Connecting from local machine to HDFS on AWS

Hi Team,

I am trying to connect the KNIME Analytics Platform which is on my laptop to a Hadoop cluster on AWS to which I have access.

Usually, I access the Hadoop cluster by establishing a SSH connection through Putty utility and the AWS private key file which logs me into the AWS machine, and I invoke the HDFS commands there (hdfs dfs -ls etc.)

When I try to connect through KNIME, the HDFS connection node (under the Big Data Connectors) that standard parameters asked are the host, port and user credentials. It doesnt allow me to specify the AWS Key file etc.

How do I connect to a hdfs cluster which is on AWS - which node should I use.

Just to test out, I tried to connect to the remote machine through the SSH connector node and list the files and that works (since SSH connector accepts the key file). However, I cannot pass on the SSH connection as an input to HDFS connector to authenticate my connection. I think I can use the HDFS connector to connect to a cluster which is in the same network as my laptop, but not to a remote cluster requiring an SSH connection. Is that the case? Or, is there a way out?

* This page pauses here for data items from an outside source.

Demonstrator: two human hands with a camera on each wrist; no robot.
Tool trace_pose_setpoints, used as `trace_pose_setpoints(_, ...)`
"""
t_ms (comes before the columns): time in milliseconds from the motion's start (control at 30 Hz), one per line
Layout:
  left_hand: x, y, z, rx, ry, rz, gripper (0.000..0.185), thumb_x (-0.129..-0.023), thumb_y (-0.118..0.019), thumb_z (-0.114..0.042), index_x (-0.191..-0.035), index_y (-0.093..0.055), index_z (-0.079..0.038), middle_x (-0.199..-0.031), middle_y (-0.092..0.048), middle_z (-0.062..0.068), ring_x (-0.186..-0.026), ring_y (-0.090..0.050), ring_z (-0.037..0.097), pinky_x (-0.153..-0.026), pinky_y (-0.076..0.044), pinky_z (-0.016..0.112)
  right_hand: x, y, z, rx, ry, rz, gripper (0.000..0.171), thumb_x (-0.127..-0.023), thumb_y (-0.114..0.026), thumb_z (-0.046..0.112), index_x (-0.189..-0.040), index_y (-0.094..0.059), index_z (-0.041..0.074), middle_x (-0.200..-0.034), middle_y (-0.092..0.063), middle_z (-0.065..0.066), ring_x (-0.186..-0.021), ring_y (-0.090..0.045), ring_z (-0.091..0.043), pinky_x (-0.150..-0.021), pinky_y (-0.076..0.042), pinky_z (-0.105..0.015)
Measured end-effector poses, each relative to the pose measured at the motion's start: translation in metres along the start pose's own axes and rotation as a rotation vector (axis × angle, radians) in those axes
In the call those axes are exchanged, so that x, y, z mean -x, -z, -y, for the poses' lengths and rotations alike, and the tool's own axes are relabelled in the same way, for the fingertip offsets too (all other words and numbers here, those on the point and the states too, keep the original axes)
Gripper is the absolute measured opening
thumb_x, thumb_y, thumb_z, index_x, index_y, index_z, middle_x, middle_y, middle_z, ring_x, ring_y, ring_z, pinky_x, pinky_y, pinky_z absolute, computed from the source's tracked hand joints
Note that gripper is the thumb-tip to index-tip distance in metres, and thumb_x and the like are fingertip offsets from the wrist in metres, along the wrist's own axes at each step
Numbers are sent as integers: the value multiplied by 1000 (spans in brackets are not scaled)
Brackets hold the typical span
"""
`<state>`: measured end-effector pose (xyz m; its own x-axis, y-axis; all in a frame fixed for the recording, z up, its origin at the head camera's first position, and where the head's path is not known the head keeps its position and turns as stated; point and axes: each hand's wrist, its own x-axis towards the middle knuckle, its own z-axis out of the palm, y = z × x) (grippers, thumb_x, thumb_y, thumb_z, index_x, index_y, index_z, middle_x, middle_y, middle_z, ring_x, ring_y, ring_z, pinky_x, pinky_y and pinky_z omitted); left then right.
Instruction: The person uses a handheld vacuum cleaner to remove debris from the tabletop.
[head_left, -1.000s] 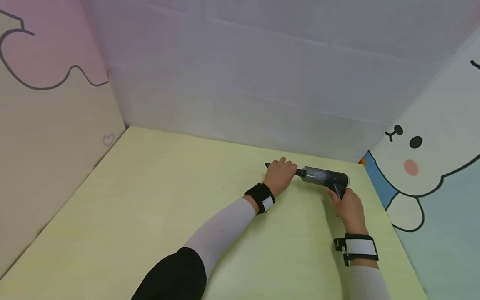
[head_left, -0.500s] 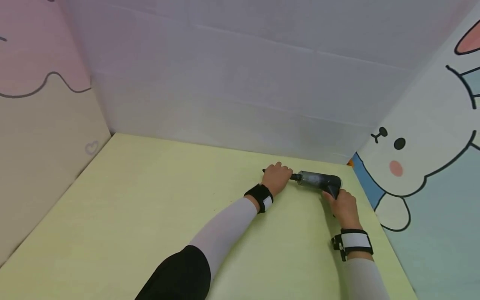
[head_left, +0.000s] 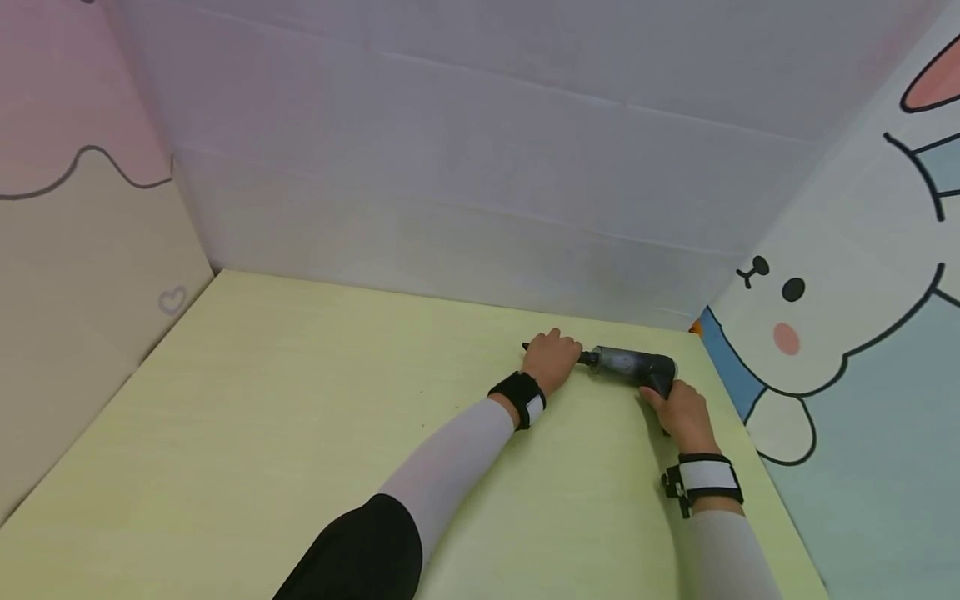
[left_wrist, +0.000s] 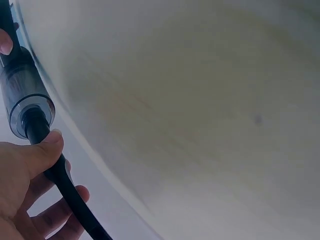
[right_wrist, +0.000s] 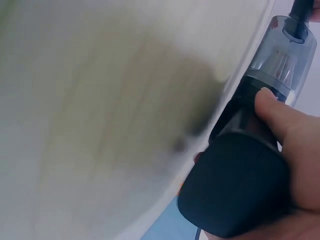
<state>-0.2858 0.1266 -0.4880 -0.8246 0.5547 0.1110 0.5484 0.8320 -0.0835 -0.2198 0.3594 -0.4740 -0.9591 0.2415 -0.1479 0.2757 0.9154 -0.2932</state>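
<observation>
A small black handheld vacuum cleaner [head_left: 628, 363] with a clear cylindrical dust cup [right_wrist: 285, 55] is held above the far right part of the yellow table. My right hand [head_left: 682, 417] grips its black handle [right_wrist: 235, 182], with the thumb near the cup's base in the right wrist view. At the other end, my left hand [head_left: 552, 362] pinches the black nozzle tube [left_wrist: 67, 187] between thumb and fingers, just in front of the cup. The nozzle's tip pokes out past the left hand, pointing left.
The yellow tabletop [head_left: 300, 400] meets a pale back wall [head_left: 465, 167]. On the left stands a beige and pink panel [head_left: 82, 275]. A panel with a rabbit drawing [head_left: 840, 333] borders the right edge, close to my right hand.
The head view has shifted slightly to the right, so hands and vacuum appear a little further left and lower. Both hands keep their hold on the vacuum cleaner.
</observation>
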Motion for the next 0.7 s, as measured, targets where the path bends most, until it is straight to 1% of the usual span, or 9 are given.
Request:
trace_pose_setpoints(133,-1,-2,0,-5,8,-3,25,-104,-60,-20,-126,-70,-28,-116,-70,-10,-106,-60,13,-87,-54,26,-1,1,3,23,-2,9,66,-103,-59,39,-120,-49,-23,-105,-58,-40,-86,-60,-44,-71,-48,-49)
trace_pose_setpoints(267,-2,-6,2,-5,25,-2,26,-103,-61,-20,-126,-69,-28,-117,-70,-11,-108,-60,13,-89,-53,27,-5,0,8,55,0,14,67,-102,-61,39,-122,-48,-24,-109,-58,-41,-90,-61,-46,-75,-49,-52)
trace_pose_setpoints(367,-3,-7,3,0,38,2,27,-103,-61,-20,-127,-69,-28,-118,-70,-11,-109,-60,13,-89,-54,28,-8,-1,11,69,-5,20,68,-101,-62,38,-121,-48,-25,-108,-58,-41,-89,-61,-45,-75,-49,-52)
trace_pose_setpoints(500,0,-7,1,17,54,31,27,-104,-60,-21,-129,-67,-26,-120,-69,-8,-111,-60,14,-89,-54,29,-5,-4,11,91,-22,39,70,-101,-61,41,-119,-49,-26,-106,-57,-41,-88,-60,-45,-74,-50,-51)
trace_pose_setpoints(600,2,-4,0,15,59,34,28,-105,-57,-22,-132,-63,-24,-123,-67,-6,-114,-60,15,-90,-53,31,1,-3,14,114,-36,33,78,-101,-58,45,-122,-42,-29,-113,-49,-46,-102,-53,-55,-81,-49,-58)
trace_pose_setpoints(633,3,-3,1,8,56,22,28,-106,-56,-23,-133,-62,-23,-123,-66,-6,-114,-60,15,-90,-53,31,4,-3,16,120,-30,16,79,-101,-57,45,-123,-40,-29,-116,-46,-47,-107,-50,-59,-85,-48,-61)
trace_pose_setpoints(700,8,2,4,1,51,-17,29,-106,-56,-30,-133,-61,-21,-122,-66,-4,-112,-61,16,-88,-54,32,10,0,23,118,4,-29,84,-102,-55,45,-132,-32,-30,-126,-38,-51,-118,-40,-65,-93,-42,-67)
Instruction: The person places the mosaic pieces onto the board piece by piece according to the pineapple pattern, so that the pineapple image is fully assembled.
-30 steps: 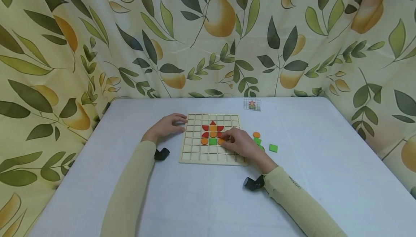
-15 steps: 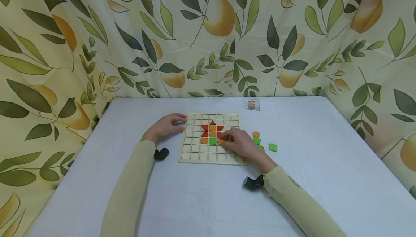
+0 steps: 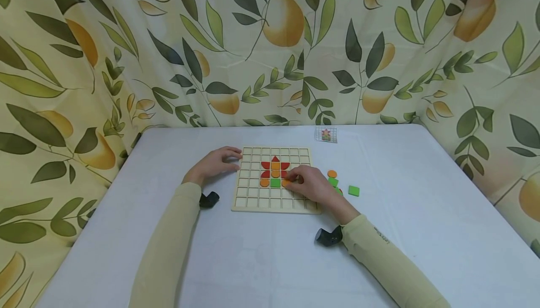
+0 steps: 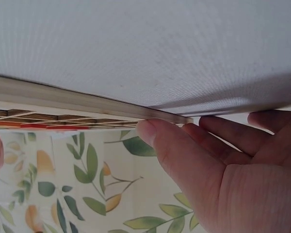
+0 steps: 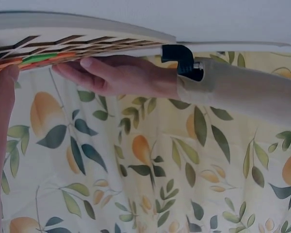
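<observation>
A: Orange piece (image 3: 286,183), half-round, sits on the wooden grid board (image 3: 257,202), row w/ the green square (image 3: 275,183), just right of it. R hand (image 3: 310,186) is on it, fingertips curled down onto its right side. Pinch or just press? Can't tell, fingers cover the edge.

B: L hand?

A: L hand (image 3: 216,162) flat-ish, fingers straight & relaxed, tips resting on the board's far-left corner, holding nothing. L wrist view agrees: fingertips (image 4: 153,133) against the board edge (image 4: 87,99), no wrap round it.

B: Change vs 1 s ago?

A: Barely any. Both hands same spots; orange piece same cell. Whole view drifts a touch, looks like head cam, not hands. My read: piece is already in its cell and R hand is seating/adjusting it, not carrying. L hand steadies the board throughout.

B: Rest of the pattern?

A: Red petals (image 3: 266,165) around an orange centre (image 3: 275,174), red triangle on top, another orange half-round (image 3: 264,182) left of the green square. Looks symmetric now.

B: Off-board?

A: Loose pcs right of the board, just beside R hand: orange disc (image 3: 332,174), green pc (image 3: 333,182) partly hidden, green square tile (image 3: 353,191) further right. Small pattern card (image 3: 326,134) at the far side of the white table (image 3: 422,233). Leaf/pear print curtain (image 3: 84,64) behind.
</observation>
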Available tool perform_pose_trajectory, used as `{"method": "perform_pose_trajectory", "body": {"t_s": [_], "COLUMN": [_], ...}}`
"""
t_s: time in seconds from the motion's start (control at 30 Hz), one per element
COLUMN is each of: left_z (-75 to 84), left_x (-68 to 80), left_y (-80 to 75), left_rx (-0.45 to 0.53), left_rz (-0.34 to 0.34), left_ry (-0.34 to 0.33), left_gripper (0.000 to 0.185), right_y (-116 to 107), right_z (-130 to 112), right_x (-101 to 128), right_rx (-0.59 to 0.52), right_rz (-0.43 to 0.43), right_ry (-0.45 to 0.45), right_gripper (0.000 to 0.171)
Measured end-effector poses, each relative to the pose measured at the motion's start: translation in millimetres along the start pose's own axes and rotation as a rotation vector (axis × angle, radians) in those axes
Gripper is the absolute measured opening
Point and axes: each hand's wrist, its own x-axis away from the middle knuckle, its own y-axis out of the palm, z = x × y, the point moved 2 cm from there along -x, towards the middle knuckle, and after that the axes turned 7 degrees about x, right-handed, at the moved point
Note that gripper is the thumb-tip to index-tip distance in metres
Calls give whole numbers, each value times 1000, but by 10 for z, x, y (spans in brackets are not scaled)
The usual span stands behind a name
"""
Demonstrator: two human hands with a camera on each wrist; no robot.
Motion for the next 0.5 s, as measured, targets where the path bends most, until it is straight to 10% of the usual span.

I am attaching the screenshot of the workflows I used below this note. Please help.



Hi Santhana,

connecting with HDFS/WebHDFS requires a working DNS (on cluster AND client side), i prever HttpFS instead (this works much better with clusters). Does it work with HttpFS?

If not, what are you using on AWS, EMR or a custom setup and on what host do you connect via ssh?


I am having the same problem.

My hdfs is listening on port 54310 but unable to connect to it ecternally.

I am able to access it on aws console using localhost:54310 though and have opened the port in security.